Assigned task: Copy each line below that includes "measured".

Data excerpt:
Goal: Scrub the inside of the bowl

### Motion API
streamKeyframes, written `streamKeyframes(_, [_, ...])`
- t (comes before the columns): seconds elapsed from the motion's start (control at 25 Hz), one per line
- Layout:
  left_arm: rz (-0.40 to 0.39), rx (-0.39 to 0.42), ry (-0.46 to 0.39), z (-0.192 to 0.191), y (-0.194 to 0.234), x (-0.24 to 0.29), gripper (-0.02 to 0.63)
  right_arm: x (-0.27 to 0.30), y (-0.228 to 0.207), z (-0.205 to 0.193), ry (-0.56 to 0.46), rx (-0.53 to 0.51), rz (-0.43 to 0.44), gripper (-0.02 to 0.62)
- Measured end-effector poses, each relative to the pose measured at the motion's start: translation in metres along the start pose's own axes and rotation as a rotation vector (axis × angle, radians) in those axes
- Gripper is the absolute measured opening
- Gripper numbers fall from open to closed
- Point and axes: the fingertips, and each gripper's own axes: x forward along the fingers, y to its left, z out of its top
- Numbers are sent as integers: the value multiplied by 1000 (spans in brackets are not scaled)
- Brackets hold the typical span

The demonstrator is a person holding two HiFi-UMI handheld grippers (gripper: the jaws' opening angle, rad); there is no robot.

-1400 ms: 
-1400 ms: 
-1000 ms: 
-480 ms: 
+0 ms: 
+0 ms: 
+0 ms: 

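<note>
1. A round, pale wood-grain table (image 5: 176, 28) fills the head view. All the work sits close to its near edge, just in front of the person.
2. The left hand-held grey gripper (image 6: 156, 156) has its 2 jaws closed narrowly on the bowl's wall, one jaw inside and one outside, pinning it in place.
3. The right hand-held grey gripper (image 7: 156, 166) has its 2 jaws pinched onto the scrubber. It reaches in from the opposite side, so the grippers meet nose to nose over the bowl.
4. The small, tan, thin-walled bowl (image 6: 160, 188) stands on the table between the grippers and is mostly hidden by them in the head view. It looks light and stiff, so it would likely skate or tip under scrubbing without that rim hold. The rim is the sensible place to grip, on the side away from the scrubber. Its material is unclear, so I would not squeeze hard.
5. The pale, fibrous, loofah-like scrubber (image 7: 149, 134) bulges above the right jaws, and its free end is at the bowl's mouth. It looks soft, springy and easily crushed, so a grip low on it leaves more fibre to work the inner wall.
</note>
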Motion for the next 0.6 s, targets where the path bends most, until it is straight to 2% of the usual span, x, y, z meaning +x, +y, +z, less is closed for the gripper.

Task output:
- Measured end-effector poses, each relative to the pose measured at the motion's start: translation in metres along the start pose's own axes and rotation as a rotation vector (axis × angle, radians) in those axes
- Gripper is the absolute measured opening

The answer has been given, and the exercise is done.